To this end, the DC/AC chip specifically sets the conversion end signal pin, sends a conversion end signal to the CPU, notifies the CPU to read the converted digital quantity, and the CPU can detect the AC/DC conversion end signal or the inquiry mode by interrupt, and from A. The digital register is taken from the data register of the /D chip (ie, the successive approximation register in Figure 10-9).

Component attenuation, including LID (photoinduced attenuation, including LeTID), PID, attenuation due to aging of the package material and battery connections, is an important factor affecting module power generation. Recently, due to the heated discussion of the LeTID issue, the attenuation of PV modules has attracted more and more attention.

LeTID (light decay under high temperature conditions, typically 50-80 ° C) was found and is typically present in the polycrystalline PERC component. With the improvement of laboratory research, under certain conditions, single crystal P-type Cz, FZ and N-type A can be seen similarly on the silicon wafer. The LeTID mechanism is relatively complex. The root cause of LeTID may be: metal impurities such as Cu and Ni in silicon wafers, hydrogen entering silicon wafers from SiNx and AlOx, or a combination of hydrogen and impurities. Related mechanism debate,

Therefore, the outdoor demonstration of the State Key Laboratory of China Electric Apparatus Research Institute in Sanya, Hainan, and Turpan, Xinjiang (2016.10~2017.9) can provide an important reference for the industry (as shown in the above figure, the highest temperature is the monthly maximum temperature. Component backplane, temperature is the component. The average temperature of the component backsheet between 10 and 14 o’clock during the day answers the question of the first year of decay of the single crystal PERC component. Although the previously published results were primarily used to study power generation data, in practice, the component electrical performance parameters were accurately tested before and after sampling the components. The components purchased were from the first-line manufacturer and the initial power supply consistency was very good.

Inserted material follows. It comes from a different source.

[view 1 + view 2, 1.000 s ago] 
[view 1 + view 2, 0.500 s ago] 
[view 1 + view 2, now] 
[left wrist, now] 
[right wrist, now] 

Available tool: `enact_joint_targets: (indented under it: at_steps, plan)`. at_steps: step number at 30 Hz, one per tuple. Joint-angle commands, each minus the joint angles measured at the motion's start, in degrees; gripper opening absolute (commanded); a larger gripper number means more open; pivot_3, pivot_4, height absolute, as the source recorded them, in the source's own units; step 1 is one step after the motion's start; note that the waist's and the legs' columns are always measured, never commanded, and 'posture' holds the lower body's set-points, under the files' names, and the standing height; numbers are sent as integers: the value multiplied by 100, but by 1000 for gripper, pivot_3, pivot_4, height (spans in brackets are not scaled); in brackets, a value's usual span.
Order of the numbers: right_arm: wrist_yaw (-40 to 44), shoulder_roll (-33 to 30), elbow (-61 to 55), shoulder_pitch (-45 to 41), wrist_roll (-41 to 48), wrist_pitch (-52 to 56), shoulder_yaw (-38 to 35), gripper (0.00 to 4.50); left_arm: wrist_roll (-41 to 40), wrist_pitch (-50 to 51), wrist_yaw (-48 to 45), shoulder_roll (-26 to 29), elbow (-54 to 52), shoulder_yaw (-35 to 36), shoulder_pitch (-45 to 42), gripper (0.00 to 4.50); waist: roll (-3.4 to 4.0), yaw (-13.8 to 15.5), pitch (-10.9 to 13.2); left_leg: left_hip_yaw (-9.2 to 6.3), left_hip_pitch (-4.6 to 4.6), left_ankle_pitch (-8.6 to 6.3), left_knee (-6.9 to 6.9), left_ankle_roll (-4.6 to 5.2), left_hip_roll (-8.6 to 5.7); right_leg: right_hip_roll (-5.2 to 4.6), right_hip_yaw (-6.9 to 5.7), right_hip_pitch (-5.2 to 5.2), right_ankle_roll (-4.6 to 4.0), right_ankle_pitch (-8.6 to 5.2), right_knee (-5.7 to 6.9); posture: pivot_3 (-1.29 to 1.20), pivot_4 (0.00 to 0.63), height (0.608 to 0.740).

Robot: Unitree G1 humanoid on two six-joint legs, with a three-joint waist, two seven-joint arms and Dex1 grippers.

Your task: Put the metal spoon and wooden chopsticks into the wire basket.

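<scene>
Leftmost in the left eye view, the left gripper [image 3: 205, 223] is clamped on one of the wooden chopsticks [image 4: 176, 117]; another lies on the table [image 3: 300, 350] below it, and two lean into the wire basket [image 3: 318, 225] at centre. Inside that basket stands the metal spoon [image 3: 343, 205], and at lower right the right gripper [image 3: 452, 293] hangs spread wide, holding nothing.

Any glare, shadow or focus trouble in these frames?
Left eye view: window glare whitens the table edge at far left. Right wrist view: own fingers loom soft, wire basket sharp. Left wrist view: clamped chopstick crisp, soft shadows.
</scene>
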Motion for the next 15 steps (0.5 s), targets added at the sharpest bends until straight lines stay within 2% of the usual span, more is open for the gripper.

In the Sanya test site, the module’s average operating temperature is 40-50 ° C, the maximum operating temperature is about 70 ° C, the module experienced 14.5 months of high temperature, high humidity and outdoor exposure, and the single-chip PERC module relative to the initial power The average attenuation is 1.99. %, (relative nominal power attenuation is 0.93%), the open circuit voltage and short circuit current attenuation is small, mainly the attenuation fill factor FF. The initial power attenuation of the two polycrystalline components was 3.77% and 2.77% (3.26% and 0.53% relative to the nominal power attenuation), and the main attenuation was the attenuation of the short circuit current.

In the Turpan test site, the average daily temperature (10~14 hours) of the components in June to August can reach 50C or more, and the highest working temperature in August reaches 70C or more. After 14 months of high temperature, high radiation, dust and The higher the day and night, the seasonal temperature difference, the average single-chip PERC component is attenuated by 1.59% relative to the initial power, (the average attenuation is 0.58% relative to the nominal power). Compared with the Sanya empirical project, the attenuation of FF is reduced from 1.25% to 0.86%. The single crystal PERC component has a small attenuation dispersion. The attenuation of the two polycrystalline components relative to the initial power is 3.22% and 2.65%, and the main attenuation is still the attenuation of the short circuit current.

From the empirical results of the two bases, for this harsh outdoor environment, the aging attenuation of the components is much more significant than in the general mild environment, and the single-crystal PERC assembly (from LONGi) has better attenuation, indicating single crystal. PERC technology combined with low light attenuation technology can effectively cope with outdoor high temperature working conditions.